## [Exercise prompt]
Within the listing below, how many lines contain "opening"? Only the number is wanted.

(Provided records Opens)

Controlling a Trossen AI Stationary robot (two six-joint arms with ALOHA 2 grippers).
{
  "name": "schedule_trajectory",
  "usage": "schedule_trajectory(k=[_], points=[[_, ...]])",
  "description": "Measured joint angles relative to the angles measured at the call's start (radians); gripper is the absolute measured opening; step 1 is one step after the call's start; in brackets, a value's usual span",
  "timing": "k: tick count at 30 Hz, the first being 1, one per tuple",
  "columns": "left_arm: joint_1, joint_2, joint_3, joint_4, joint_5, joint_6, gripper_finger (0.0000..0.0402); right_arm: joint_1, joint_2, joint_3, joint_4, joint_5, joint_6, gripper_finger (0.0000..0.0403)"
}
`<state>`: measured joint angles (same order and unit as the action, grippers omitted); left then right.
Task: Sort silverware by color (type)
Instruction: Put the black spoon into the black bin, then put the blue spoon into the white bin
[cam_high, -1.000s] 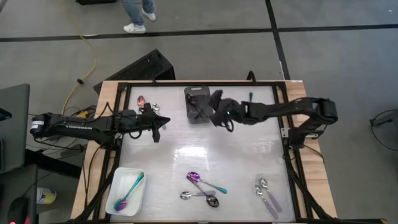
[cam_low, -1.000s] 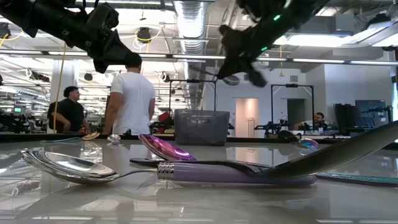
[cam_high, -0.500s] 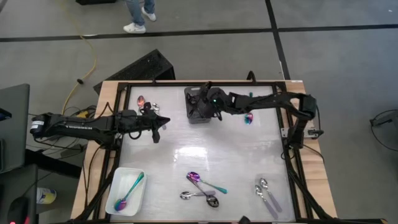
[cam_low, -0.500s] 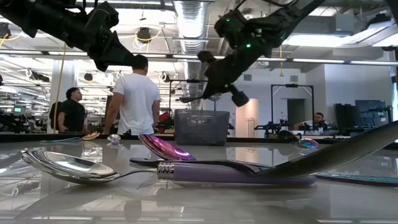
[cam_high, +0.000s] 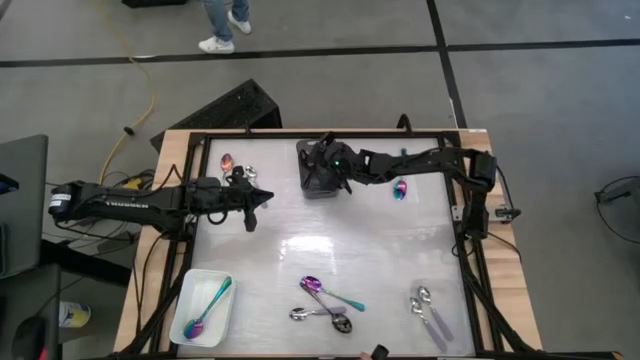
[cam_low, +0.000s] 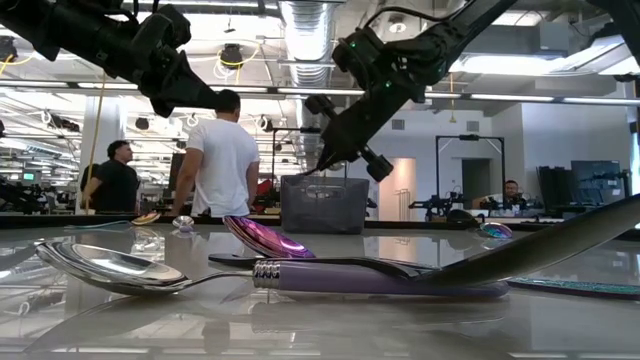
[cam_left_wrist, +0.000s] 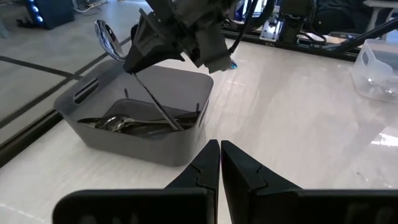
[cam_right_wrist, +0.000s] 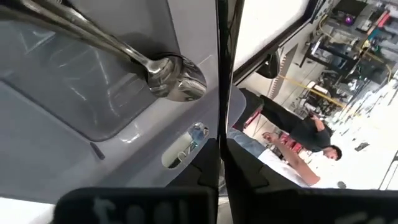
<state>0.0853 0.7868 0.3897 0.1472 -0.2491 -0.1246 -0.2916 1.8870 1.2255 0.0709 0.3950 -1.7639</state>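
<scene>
The small dark bin (cam_high: 308, 152) stands near the table's far edge, with dark spoons (cam_left_wrist: 134, 124) lying inside it. My right gripper (cam_high: 327, 172) hovers over the bin, shut on a dark shiny spoon (cam_left_wrist: 109, 37). My left gripper (cam_high: 251, 215) hangs shut to the left of the bin, touching nothing. A rainbow spoon (cam_high: 207, 307) lies in the white tray (cam_high: 190, 280). More spoons lie loose: a cluster (cam_high: 325, 300) and a pair (cam_high: 430, 315) near the front, one rainbow spoon (cam_high: 400, 189) right of the bin, and two (cam_high: 236, 166) at the far left. My right gripper (cam_left_wrist: 135, 65) pinches the dark spoon's thin handle (cam_left_wrist: 142, 82) between its two fingers, just below the bowl. The fingers slant down from the table's right. The spoon is tilted, bowl up, and the handle's lower end (cam_left_wrist: 177, 124) reaches down into the bin among the other spoons.
A black frame (cam_high: 330, 133) runs round the table top. The middle of the table between the bin and the front spoons is bare. People stand in the room beyond the far edge (cam_low: 215, 150).
My right gripper has moved from right of the bin toward the table's left, over the bin, carrying the spoon. The spoon's handle now reaches down into the bin. The rainbow spoon right of the bin shows, no longer under the arm.
</scene>
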Motion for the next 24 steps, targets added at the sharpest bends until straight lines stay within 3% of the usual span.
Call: schedule_trajectory(k=[5,14,24], points=[[0.000,0.000,0.000,0.000,0.000,0.016,0.0000,0.016,0.000,0.000,-0.014,0.003,0.104,0.0058],[0.000,0.000,0.000,0.001,0.000,0.019,0.0000,0.026,0.000,0.000,-0.025,0.008,0.109,0.0080],[0.000,0.000,0.000,0.001,0.000,0.028,0.0000,0.024,-0.040,-0.001,-0.059,0.102,0.167,0.0116]])
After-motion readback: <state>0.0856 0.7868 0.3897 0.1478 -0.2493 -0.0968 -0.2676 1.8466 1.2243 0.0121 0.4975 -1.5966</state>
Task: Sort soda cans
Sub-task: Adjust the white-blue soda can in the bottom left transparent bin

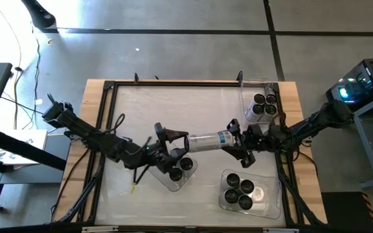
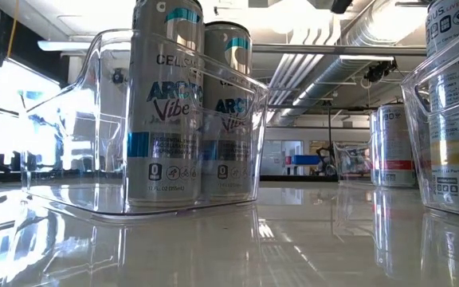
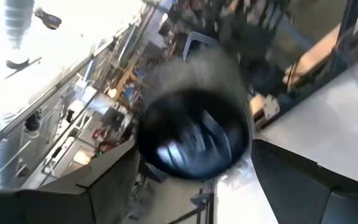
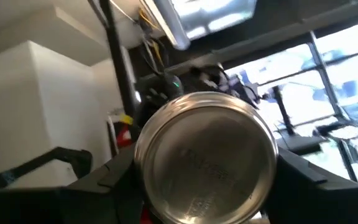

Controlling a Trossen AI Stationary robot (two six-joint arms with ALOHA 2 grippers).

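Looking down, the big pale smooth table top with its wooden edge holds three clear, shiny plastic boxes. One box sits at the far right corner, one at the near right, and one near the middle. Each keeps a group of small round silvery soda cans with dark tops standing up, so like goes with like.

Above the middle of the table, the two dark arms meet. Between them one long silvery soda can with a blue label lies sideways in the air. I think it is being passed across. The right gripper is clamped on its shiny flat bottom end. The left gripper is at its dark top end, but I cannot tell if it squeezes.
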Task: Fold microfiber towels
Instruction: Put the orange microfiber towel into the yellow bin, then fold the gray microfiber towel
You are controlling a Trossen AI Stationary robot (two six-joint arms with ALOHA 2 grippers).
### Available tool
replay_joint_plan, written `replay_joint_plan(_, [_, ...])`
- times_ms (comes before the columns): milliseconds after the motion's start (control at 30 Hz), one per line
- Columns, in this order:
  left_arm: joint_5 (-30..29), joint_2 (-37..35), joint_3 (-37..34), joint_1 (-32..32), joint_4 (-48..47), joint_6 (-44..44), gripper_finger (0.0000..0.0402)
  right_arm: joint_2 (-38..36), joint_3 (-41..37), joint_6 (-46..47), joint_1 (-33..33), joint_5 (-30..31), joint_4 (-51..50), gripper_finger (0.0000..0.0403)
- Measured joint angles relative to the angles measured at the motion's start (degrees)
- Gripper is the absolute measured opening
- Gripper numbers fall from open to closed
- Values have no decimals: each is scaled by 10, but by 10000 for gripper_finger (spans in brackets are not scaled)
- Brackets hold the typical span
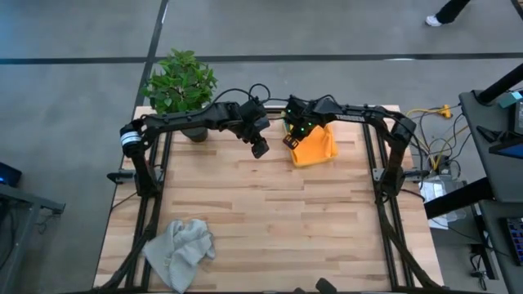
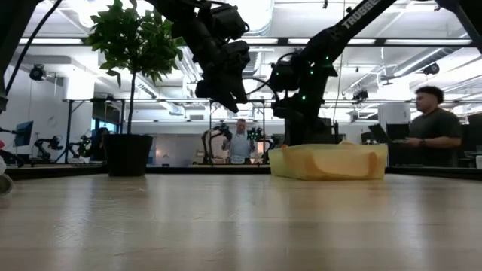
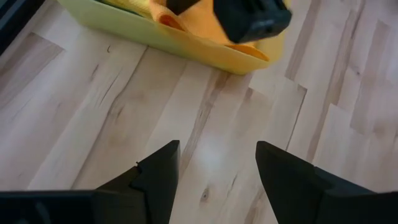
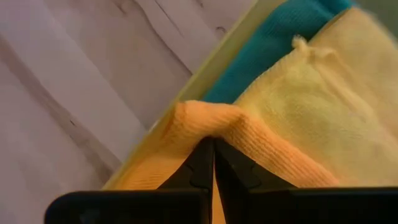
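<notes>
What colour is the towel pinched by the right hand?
Orange towel, pinched by the right hand; clearest in the right wrist view.

We see L hand [image 1: 260,148] raised mid-rear, fingers [image 3: 158,174] spread wide, nothing held. R hand [image 4: 213,163] just beside it, pinched closed, angled downward.

Right gripper [image 4: 213,163]: fingertips pressed together into a fold of the orange towel [image 4: 249,140], tips buried in the cloth; from overhead the arm covers them.
Teal towel [image 4: 273,46]: only a strip shows, the rest lies under the yellow towel [image 4: 329,106] and runs off the frame.
Yellow bin [image 2: 329,162]: at table height its wall hides the towels inside.
Bin in left wrist view [image 3: 180,46]: cut off by the frame edge, partly covered by a dark blurred arm part.
Grey towel [image 1: 181,251]: crumpled, its underside folds hidden.
People behind the table [image 2: 241,143]: too small and distant to tell what they hold.
</notes>
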Motion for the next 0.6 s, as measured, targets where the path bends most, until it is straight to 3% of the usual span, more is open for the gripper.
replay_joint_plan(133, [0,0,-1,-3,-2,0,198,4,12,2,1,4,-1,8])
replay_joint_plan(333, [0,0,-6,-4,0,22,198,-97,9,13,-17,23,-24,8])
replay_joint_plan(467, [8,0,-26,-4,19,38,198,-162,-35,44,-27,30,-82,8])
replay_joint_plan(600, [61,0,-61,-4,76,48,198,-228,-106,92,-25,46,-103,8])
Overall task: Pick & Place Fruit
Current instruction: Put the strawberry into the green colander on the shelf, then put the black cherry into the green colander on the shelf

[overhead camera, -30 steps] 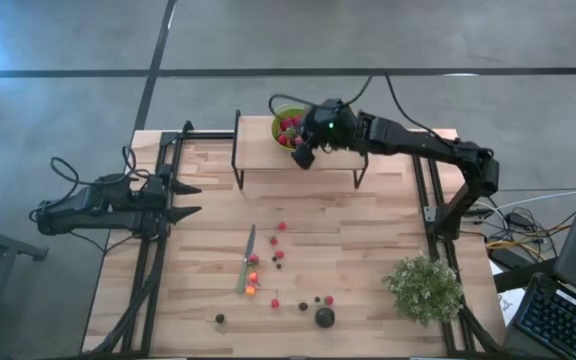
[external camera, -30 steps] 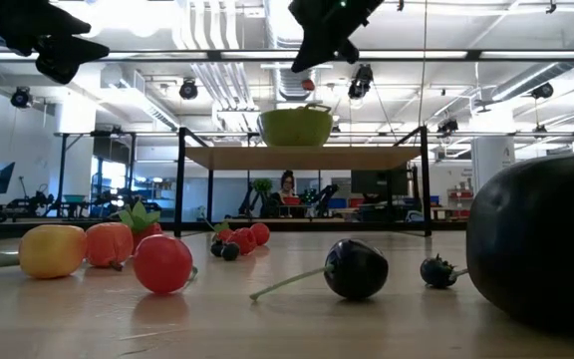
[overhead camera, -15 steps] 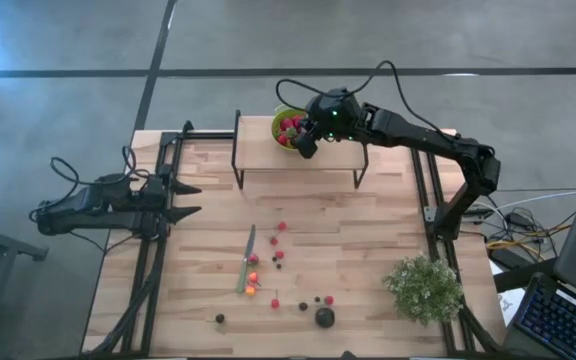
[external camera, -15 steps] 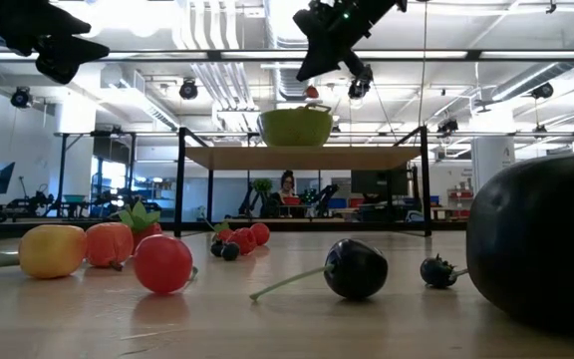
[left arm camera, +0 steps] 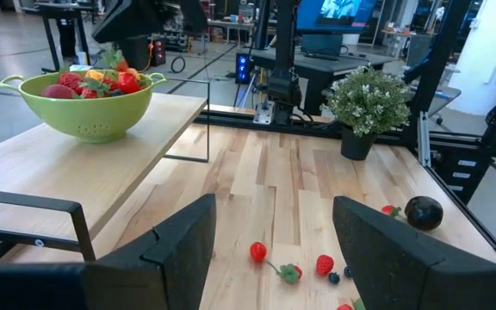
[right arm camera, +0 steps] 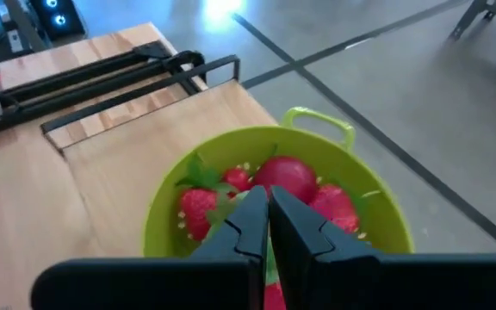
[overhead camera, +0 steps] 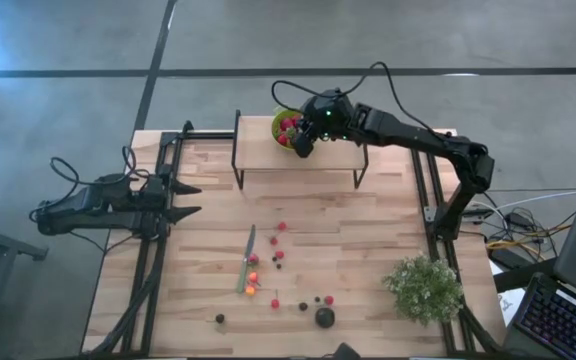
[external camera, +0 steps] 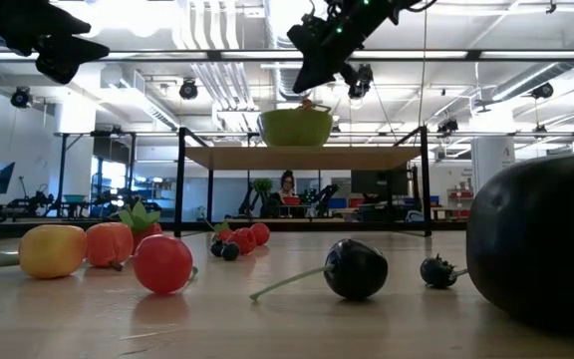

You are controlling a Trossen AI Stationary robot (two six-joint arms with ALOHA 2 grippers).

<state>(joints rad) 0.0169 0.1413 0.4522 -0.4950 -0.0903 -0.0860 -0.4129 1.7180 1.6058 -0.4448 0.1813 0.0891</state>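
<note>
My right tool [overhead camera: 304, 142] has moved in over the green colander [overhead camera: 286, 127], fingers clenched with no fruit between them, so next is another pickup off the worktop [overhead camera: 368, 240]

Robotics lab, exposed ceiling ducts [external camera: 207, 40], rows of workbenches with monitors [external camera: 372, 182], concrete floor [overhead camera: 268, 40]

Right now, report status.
Right gripper shut over green colander of fruit. Left gripper open, parked at table's left. Loose fruit remains near knife.
</note>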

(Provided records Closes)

## [Expected answer]
2